Mauvaise application

Mauvaise application
Traiter le coffrage glissant comme des élévations répétées discretess et accepter des interruptions. L’erreur plausible est de supposer qu’une courte pause est inoffensive ; la faute sémantique est d’ignorer qu’une interruption dépassant le temps de prise précoce entraîne un joint froid et détruit la monolithie, compromettant continuité structurelle et durabilité.

Conséquence

Conséquence
Exécuté correctement, le coffrage glissant accélère la construction, élimine les joints horizontaux et produit des propriétés matérielles homogènes. Un usage inadapté ou des interruptions entraînent joints froids, défauts de parement, adhérence réduite aux discontinuités et risques structuraux nécessitant reprises, annulant les gains de planning et de qualité.

Inversion

Inversion
Le coffrage glissant est inadapté lorsque des ouvertures fréquentes, changements géométriques brusques, forte congestion d’armatures ou nécessité d’accès temporaires empêchent un avancement continu du coffrage ; dans ces cas, coffrages à sauter (jump‑form), coffrages grimpants ou coulage en lits discrets conviennent mieux.

Limite

Limite
Clairement dans la définition : coulage continu in situ d’une cheminée ou d’un noyau d’ascenseur par coffrage grimpant à vitesse contrôlée.
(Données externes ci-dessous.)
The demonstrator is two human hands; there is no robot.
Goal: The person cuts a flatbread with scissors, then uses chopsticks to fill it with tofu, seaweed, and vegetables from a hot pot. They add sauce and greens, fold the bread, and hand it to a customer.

Cas limite : pause planifiée pour insérer des éléments intégrés importants entraînant un joint de construction (nécessite traitement spécial). Claire­ment hors définition : coffrage conventionnel par lits discontinus ou montage d’éléments préfabriqués.

Tension sémantique

Tension sémantique
Vitesse vs contrôle local : le coffrage glissant maximise la cadence et l’homogénéité mais réduit les possibilités de tolérances fines, d’intégration d’ouvrages incorporés et d’inspection intermédiaire ; le maître d’ouvrage doit équilibrer gain de planning et exigences de précision et d’équipements.

Synthèse

Synthèse
Le coffrage glissant est une méthode centrée sur le processus : elle transforme alimentation continue et mouvement contrôlé du coffrage en éléments monolithiques, mais ses avantages reposent sur une séquence ininterrompue, une formulation de béton adaptée et une logistique fiable ; l’interruption ou des détails incompatibles annulent l’atout principal.